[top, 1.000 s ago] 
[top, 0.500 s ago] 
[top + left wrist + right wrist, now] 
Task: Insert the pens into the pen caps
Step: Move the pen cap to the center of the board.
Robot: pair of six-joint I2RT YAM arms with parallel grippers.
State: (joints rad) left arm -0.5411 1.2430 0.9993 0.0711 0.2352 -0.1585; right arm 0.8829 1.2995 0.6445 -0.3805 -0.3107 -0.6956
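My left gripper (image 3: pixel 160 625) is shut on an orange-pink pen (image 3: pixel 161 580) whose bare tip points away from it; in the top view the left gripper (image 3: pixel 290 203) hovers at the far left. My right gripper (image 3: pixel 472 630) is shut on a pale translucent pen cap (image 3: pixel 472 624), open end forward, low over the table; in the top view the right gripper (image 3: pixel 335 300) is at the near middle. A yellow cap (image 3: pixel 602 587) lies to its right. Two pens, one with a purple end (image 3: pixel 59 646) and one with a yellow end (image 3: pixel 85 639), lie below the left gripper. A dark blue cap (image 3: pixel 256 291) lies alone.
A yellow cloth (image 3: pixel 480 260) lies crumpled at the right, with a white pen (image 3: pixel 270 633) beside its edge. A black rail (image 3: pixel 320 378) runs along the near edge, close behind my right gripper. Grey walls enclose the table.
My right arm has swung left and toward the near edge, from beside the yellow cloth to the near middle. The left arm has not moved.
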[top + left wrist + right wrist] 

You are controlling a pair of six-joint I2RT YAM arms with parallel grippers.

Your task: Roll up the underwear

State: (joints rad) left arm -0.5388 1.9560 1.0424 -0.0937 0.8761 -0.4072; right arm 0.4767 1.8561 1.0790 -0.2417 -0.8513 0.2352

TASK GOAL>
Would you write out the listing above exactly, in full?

FINISHED EXERCISE>
[top, 1.000 s ago] 
[top, 0.500 s ago] 
[top + left wrist + right wrist, now] 
Task: Insert the pens into the pen caps
Step: Move the pen cap to the center of the board.
Robot: pair of six-joint I2RT YAM arms with parallel grippers.
State: (joints rad) left arm -0.5411 1.2430 0.9993 0.0711 0.2352 -0.1585; right arm 0.8829 1.2995 0.6445 -0.3805 -0.3107 -0.6956
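My left gripper (image 3: pixel 160 625) is shut on an orange-pink pen (image 3: pixel 161 580) whose bare tip points away from it; in the top view the left gripper (image 3: pixel 290 203) hovers at the far left. My right gripper (image 3: pixel 472 630) is shut on a pale translucent pen cap (image 3: pixel 472 624), open end forward, low over the table; in the top view the right gripper (image 3: pixel 335 300) is at the near middle. A yellow cap (image 3: pixel 602 587) lies to its right. Two pens, one with a purple end (image 3: pixel 59 646) and one with a yellow end (image 3: pixel 85 639), lie below the left gripper. A dark blue cap (image 3: pixel 256 291) lies alone.
A yellow cloth (image 3: pixel 480 260) lies crumpled at the right, with a white pen (image 3: pixel 270 633) beside its edge. A black rail (image 3: pixel 320 378) runs along the near edge, close behind my right gripper. Grey walls enclose the table.
My right arm has swung left and toward the near edge, from beside the yellow cloth to the near middle. The left arm has not moved.
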[top + left wrist + right wrist] 

You are controlling a pair of six-joint I2RT YAM arms with parallel grippers.

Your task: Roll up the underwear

State: (joints rad) left arm -0.5388 1.9560 1.0424 -0.0937 0.8761 -0.4072; right arm 0.4767 1.8561 1.0790 -0.2417 -0.8513 0.2352

Nothing else belongs in this answer.